Metis Week One - Project Benson

My first week at Metis is done! So far it’s been exactly what I wanted and expected: fast-paced, demanding, and practical.

My Metis cohort is composed of approximately 25 people. Everyone, and I mean everyone, comes from a different background with a good sprinkle of international students. We have backgrounds in finance, business, math, neuroscience, software engineering, retail, a few PhDs and MBAs, and more. Some people come in with programming skills in certain languages already, some don’t. Some people come in with some stats skills and some don’t. Everyone brings something different to the cohort.

During the first week, a typical day was composed of pair programming (small challenges that we all work on in pairs and then talk about as a group), lectures, and project work. This week’s lectures were mostly focused on pandas, a python package for data analysis, as well as on a quick overview of matplotlib and seaborn, python plotting and data visualization libraries. All of these are intended to help us manage, clean and visualize data.

PROJECT BENSON

The project of the week was a group project called Benson. Project Benson asked us to help guide the canvassing strategy for the the non profit ‘WYWT’ in order to (1) increase its awareness by collecting signatures and (2) target individuals interested in attending and donating at their summer gala.

The data that Metis wanted us to explore for this project was MTA Subway Turnstile data. The expectation/deliverable was that at the end of the week we would present our findings and recommendations to WYWT.

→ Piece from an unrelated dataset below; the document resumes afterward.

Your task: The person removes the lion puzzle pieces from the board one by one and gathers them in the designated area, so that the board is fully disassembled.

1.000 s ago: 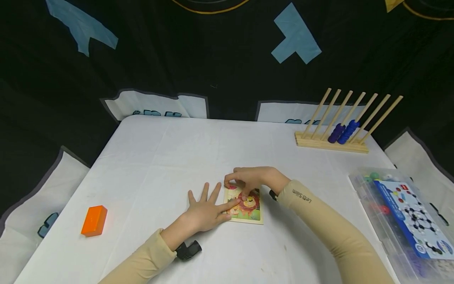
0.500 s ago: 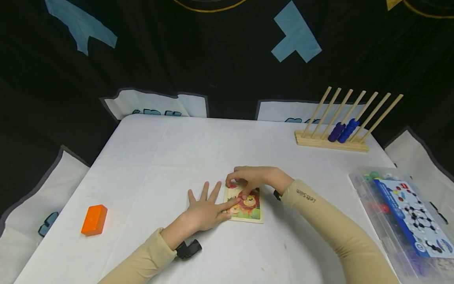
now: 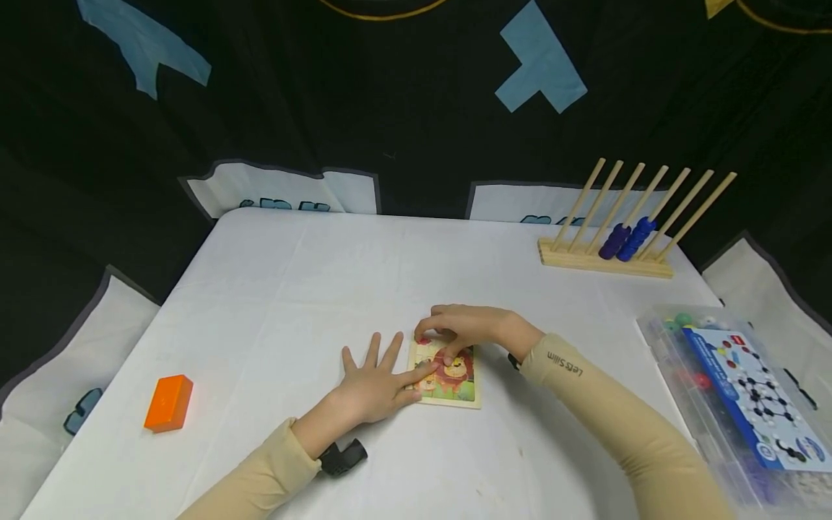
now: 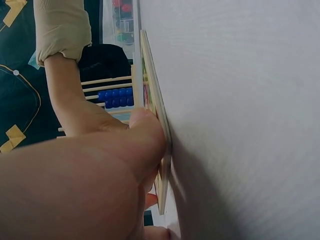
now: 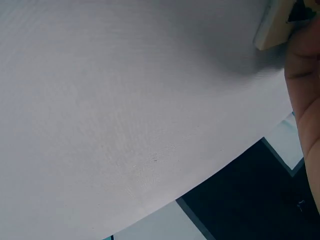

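Observation:
A small wooden jigsaw puzzle [image 3: 458, 391] with a lion picture lies flat on the white table. My left hand [image 3: 373, 393] rests palm down at its left side, fingers spread, with the index finger and thumb over the picture. From above, my right hand [image 3: 469, 326] grips the puzzle with bent fingers at its upper left part and the thumb on the lion. Those fingers hide the top of the picture. Seen edge-on in the left wrist view, the puzzle [image 4: 159, 107] has my left thumb against it. Only a puzzle corner [image 5: 274, 27] shows in the right wrist view.
An orange block [image 3: 169, 403] sits at the left of the table. At the back right stands a wooden peg rack [image 3: 604, 266] with blue and purple beads. A clear plastic case [image 3: 682, 404] with a blue-edged molecule card lies along the right edge.
My right wrist and forearm have shifted slightly to the right, while the fingers stay on the puzzle. The left hand keeps its place on the puzzle.

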`<act>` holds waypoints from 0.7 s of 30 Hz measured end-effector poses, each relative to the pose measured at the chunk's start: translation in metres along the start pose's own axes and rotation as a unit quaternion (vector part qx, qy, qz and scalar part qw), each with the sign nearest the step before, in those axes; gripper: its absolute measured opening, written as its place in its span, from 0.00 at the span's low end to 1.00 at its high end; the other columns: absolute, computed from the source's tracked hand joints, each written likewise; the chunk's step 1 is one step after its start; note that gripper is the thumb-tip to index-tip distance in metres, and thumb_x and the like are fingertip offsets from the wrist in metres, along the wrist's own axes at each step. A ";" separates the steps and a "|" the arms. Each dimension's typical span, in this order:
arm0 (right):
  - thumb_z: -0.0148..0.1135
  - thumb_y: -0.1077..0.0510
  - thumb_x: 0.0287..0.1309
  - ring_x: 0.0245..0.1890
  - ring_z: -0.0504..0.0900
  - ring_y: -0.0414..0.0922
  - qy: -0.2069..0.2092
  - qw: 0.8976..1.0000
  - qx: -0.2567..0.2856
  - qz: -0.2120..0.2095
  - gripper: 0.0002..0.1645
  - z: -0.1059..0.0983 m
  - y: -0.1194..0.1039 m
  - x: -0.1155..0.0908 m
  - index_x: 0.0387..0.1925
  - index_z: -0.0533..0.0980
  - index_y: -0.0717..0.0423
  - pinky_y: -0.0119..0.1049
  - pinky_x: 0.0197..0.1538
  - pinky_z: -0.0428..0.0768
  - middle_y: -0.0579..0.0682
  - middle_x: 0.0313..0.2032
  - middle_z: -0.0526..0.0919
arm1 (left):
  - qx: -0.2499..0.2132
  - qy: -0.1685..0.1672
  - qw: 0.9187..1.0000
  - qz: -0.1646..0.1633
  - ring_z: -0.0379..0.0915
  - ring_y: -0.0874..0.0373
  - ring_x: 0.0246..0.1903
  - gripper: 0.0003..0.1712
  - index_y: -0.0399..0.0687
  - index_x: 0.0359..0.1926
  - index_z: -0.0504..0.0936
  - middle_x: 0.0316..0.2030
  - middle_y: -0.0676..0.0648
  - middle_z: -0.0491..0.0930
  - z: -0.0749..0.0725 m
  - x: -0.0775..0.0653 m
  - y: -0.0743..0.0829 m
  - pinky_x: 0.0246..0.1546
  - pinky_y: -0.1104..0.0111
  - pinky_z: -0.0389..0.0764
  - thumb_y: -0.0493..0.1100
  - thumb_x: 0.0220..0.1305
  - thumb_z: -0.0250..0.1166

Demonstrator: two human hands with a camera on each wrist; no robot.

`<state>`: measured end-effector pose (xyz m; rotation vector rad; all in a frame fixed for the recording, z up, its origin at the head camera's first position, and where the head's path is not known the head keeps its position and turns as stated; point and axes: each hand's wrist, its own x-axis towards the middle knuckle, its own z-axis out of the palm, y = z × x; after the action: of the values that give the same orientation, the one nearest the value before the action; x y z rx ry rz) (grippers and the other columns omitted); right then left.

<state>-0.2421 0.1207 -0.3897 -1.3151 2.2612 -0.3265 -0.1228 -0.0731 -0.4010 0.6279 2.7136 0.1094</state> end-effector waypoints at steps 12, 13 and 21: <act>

Aside from these goals, I could see Metis’ intentions. (1) A group project would help us get to know each other, and would help the less experienced coders (like me) learn from the more experienced ones. (2) We would all practice presenting, but nobody had to present solo the first time around. (3) We all had to utilize EDA (Exploratory Data Analysis), manage our time, and come in contact with the project lifecycle.

THE WORK

For this first project I won’t go deep into code details, but here is an outline of the steps my team took:

Based on the information at hand, we made a couple of assumptions.
- We guesstimated the Gala would be in July, which means we would be canvassing at some point between April and June.
- Considered that as WYWT was a non profit, it would have limited resources.
Downloaded MTA Subway turnstile data (which is completely open sourced) and created a pandas dataframe (think huge Excel sheet). This turnstile data gives you counts of entries and exits for each and every turnstile in NYC.
Cleaned the data.
- Made sure all column names were in a good, usable format.
- Identified and removed duplicates.
- After discovering that turnstile counts were cumulative, we calculated actual entries per time period.
Summed entries and exits to calculate total traffic per station.
Removed outliers.
Summed all turnstiles at each station to calculate total traffic in each station.
Calculated average traffic a day per station.

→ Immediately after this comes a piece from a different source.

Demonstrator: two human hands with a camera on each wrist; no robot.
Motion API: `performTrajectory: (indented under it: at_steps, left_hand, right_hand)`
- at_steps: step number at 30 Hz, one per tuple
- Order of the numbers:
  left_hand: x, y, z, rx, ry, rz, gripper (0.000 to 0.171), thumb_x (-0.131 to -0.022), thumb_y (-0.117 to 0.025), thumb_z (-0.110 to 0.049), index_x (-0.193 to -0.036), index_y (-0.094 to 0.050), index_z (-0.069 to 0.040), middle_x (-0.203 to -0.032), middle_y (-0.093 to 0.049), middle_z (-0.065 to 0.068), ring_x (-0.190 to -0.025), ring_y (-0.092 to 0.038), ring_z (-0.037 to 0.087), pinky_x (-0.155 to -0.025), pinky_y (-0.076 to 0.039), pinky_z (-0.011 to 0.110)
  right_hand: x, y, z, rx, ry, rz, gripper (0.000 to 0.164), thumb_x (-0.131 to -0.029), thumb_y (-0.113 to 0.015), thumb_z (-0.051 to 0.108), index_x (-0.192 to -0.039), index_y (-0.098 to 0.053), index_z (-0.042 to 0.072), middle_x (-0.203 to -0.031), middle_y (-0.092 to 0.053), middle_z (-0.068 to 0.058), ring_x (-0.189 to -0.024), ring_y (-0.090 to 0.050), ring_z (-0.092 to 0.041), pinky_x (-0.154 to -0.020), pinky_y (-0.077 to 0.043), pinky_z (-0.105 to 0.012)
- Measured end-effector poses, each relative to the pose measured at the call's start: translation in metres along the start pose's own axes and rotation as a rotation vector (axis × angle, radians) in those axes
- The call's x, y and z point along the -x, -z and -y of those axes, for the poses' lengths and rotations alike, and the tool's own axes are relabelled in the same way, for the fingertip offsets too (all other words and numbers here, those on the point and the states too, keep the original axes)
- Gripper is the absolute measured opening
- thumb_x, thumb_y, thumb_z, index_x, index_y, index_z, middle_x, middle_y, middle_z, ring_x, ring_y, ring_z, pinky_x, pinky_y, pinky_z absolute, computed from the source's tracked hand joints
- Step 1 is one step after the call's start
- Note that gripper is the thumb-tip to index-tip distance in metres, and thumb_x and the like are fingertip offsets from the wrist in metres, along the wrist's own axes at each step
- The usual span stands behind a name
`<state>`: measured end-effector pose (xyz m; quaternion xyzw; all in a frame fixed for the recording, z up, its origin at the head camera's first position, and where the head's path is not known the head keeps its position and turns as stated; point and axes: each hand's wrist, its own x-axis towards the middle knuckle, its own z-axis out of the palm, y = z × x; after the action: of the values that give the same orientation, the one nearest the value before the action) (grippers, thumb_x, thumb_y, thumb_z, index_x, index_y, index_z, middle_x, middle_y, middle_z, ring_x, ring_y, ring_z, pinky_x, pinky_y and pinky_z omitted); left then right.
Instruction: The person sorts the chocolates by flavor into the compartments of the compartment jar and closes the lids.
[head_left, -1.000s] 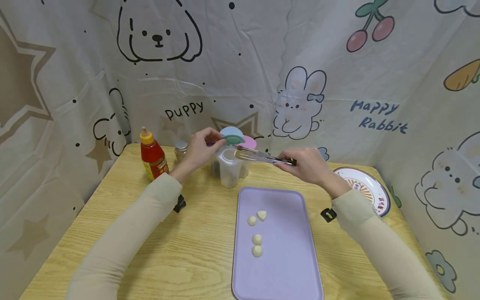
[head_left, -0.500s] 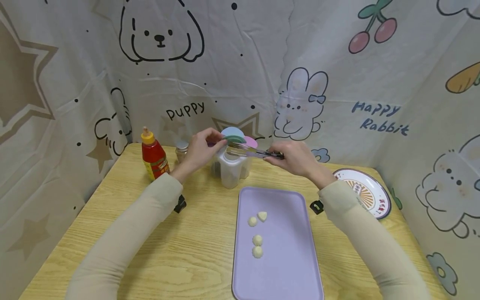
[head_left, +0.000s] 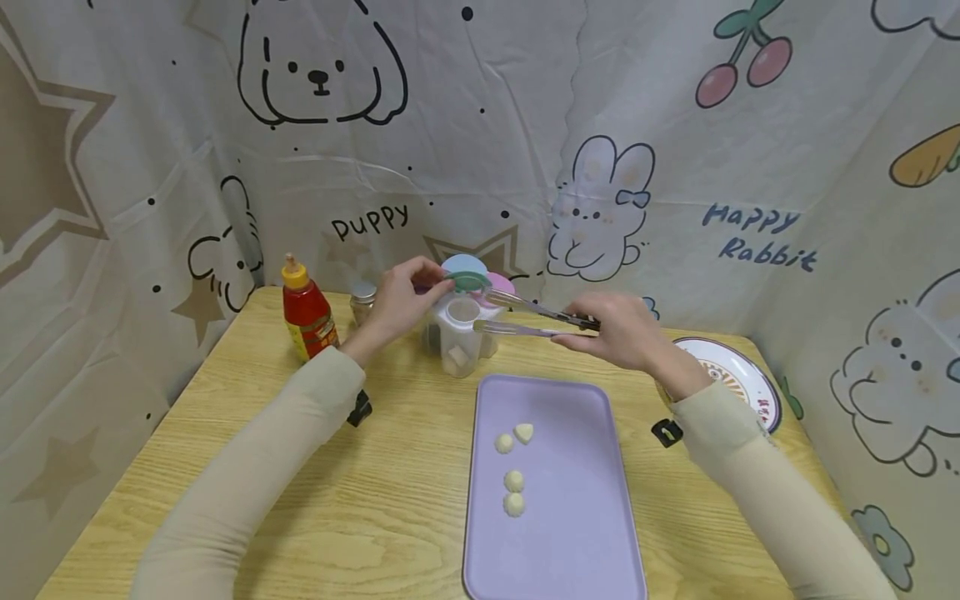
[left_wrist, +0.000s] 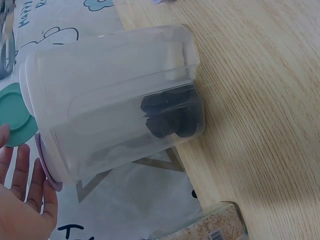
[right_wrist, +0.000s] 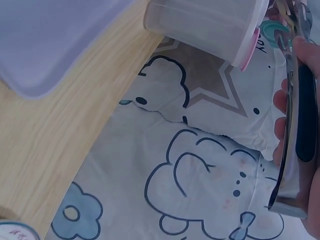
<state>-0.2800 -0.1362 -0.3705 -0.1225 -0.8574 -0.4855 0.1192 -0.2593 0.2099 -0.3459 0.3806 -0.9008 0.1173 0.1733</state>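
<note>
At the back of the table, my left hand [head_left: 408, 292] pinches the edge of a green lid [head_left: 467, 281] and keeps it raised off a clear multi-compartment container [head_left: 450, 337]. The front compartment's round mouth is uncovered. A pale piece [left_wrist: 175, 57] lies at the bottom of that compartment; dark pieces [left_wrist: 172, 112] fill the base of the neighbouring one. My right hand [head_left: 615, 329] grips metal tongs [head_left: 517, 330] with dark handles. Their tips are spread apart beside the mouth, with nothing between them.
A purple tray [head_left: 562, 517] in front holds several small pale balls [head_left: 513, 504]. A red sauce bottle [head_left: 307, 312] and a small jar [head_left: 362, 302] stand left of the container. A patterned plate [head_left: 757, 392] lies at the right. Printed cloth walls [head_left: 487, 158] border the table.
The tongs moved left over the uncovered mouth, then drew back right and spread apart. A pale piece now shows inside the front compartment. My left hand stays on the green lid.
</note>
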Motion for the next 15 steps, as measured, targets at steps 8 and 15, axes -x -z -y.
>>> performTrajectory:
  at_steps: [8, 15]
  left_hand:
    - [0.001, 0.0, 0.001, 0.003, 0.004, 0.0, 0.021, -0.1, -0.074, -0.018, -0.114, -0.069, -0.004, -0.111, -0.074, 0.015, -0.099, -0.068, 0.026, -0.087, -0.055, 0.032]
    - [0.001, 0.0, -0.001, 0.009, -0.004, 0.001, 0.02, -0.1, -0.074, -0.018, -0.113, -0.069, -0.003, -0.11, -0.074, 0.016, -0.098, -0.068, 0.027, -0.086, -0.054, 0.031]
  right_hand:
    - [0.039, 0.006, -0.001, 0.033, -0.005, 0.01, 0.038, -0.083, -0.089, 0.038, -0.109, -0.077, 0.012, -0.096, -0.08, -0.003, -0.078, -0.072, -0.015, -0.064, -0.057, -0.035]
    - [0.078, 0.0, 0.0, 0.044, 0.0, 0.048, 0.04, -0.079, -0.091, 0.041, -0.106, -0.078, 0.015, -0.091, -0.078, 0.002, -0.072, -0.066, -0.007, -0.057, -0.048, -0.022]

At this point we basically had a list of the busiest stations in NYC. It is also at this point that each team took a different approach. In fact, except for us, all teams recommended from 3 to 10 stations. We, on the other hand, recommended 50.

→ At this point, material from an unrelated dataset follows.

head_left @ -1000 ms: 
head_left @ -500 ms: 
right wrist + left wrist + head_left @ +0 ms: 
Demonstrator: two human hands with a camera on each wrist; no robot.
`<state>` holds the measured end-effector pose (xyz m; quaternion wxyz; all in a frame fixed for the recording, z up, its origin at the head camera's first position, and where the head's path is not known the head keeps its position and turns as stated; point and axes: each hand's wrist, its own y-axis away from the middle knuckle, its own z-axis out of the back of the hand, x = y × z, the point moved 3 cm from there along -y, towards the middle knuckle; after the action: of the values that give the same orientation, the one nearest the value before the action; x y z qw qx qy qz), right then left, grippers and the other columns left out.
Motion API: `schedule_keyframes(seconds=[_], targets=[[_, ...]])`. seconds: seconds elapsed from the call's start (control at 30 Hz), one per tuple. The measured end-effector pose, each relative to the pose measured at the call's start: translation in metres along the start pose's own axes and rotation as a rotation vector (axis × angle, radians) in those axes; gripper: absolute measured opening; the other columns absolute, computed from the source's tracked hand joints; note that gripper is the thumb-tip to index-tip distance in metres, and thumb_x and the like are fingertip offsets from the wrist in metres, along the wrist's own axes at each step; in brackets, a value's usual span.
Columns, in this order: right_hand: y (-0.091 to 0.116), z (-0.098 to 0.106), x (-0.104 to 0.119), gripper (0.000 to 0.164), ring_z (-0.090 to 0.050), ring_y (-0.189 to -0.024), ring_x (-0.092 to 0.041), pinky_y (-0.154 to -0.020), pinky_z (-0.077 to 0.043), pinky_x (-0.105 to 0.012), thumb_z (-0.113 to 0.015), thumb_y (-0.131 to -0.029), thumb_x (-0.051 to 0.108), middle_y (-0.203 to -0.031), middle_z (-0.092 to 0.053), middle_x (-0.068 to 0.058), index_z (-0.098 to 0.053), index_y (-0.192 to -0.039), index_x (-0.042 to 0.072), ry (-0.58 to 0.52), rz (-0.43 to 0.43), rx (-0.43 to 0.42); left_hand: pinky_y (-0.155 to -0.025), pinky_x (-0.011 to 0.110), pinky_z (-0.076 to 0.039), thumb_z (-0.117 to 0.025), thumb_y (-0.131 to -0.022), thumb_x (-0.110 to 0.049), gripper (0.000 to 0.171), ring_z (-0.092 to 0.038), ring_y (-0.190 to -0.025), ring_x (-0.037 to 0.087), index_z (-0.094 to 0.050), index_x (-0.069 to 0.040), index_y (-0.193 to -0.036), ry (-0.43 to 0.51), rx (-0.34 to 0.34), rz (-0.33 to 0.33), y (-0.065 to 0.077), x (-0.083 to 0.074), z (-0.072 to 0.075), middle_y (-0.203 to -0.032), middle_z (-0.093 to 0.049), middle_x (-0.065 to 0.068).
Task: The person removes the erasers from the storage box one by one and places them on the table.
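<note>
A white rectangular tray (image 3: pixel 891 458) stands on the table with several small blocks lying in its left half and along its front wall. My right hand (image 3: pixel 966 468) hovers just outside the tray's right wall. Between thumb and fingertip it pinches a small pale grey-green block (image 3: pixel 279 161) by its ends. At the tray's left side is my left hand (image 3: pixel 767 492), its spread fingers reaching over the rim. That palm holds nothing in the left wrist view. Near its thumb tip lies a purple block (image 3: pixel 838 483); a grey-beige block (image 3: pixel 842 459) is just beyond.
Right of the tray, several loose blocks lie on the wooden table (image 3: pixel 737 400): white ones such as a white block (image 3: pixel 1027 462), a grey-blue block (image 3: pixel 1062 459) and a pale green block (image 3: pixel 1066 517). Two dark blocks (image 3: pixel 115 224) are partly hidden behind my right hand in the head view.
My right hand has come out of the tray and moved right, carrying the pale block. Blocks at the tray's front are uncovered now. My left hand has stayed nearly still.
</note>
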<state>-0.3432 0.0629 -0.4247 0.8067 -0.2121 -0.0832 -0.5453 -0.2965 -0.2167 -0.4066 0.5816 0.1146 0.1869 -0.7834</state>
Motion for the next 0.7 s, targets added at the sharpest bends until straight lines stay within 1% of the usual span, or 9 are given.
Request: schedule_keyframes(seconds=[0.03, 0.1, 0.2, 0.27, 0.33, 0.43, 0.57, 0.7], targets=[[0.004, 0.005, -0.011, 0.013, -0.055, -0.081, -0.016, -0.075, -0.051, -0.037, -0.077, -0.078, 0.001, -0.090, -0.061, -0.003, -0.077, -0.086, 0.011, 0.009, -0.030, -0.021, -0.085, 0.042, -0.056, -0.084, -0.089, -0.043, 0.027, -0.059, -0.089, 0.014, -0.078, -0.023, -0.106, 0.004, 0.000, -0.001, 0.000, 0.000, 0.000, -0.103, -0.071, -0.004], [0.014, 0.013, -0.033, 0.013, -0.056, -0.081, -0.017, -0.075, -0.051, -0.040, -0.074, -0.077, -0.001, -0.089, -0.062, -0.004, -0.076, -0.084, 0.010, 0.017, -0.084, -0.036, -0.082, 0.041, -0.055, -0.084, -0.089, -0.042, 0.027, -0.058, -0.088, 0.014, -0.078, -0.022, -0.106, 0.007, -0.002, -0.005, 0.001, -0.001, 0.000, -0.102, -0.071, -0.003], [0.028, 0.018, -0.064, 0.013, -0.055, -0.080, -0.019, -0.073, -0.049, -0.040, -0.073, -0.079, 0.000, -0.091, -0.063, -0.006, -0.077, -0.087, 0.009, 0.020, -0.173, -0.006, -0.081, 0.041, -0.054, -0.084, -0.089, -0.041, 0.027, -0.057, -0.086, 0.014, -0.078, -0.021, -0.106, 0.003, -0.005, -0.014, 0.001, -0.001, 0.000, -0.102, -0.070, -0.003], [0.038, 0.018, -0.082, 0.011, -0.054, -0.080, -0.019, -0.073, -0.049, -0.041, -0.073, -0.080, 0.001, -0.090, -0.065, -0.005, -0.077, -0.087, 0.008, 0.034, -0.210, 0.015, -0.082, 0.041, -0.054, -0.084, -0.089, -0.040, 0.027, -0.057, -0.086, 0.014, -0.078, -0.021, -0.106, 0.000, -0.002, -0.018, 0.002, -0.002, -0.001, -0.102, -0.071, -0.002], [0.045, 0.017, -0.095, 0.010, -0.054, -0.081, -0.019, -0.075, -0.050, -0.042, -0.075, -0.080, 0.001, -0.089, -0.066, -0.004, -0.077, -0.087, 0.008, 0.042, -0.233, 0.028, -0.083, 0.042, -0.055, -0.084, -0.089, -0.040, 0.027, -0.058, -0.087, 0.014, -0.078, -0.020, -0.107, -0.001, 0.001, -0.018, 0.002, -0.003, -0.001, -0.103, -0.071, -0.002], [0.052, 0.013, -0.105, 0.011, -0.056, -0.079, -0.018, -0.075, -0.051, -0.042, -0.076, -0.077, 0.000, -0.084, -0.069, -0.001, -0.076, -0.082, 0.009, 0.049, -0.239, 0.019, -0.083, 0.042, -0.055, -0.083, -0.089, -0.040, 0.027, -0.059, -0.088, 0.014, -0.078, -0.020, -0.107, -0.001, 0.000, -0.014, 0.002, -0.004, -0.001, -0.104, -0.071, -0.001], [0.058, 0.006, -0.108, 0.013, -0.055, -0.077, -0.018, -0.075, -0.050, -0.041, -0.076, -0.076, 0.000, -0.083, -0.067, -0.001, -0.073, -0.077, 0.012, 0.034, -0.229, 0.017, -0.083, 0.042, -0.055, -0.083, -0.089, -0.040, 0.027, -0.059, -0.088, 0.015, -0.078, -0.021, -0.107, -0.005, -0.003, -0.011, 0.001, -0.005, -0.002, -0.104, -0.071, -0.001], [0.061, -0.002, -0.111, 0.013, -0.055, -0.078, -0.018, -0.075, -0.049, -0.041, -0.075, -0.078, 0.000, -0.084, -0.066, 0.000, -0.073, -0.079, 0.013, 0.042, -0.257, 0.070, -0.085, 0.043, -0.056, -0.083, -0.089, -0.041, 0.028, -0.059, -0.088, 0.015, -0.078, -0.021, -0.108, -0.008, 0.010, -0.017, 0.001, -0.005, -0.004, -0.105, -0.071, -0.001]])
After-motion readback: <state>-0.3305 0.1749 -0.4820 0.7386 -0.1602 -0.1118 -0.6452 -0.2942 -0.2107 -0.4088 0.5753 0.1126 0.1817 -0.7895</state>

The reason behind this recommendation was that within our team we had a non-profit professional and ex canvasser (me). That experience meant that we could infuse our data with some practical knowledge and come up with real, applicable recommendations (and this is what I love about data science!). In short, having worked at several non-profits informed me that resources would be limited, and having worked as a canvasser informed me that we needed several stations. You need people to stand at a specific place for more than one day to ensure continuity. That way people get to see you more than once, and have a chance to stop if they can’t/don’t stop the first time around. However, standing at the same place for weeks is unproductive after a while (people have routines, so you end up seeing the same people).

Taking all of this into account, here are the next steps we took:

Dismissed top 10% busiest stations as canvassers do not benefit from overcrowded areas / produced a list of 100 stations that were in between the 70th to 90th percentiles.
Calculated average traffic per hour for each station to confirm good traffic overall.
Merged turnstile data set with income by station data (utilized an amazing project conducted by The New Yorker - info below).
Filtered the list of 100 stations down to 50, by selecting the ones with higher income.
Mapped stations.

Finally, here is the final map of stations we selected:

Benson_map image

All of theses tasks, along with presentation prep, were performed in 4 days. Some tasks took more time than expected, especially as we were all getting comfortable with pandas and managing such a large dataset (once or twice a couple of computers did freeze).

FINAL THOUGHTS

Overall, I think Benson was a good project to start with. I appreciated having a team with a diverse set of strengths, and it was also great to be able to go through a whole project in one week.

All presentations went well. It was evident that some teams were able to go deeper into the data or even combine it with additional datasets (like income or tech hubs), but overall I think we all did well.

Last but not least, great link alert! Please do yourself a favor and check out this project by The New Yorker titled “Inequality and New York’s Subway”. It graphs New Yorker’s income (utilizing census data) by subway stop. I only hope to be able to create something like this one day.

Written on January 16, 2017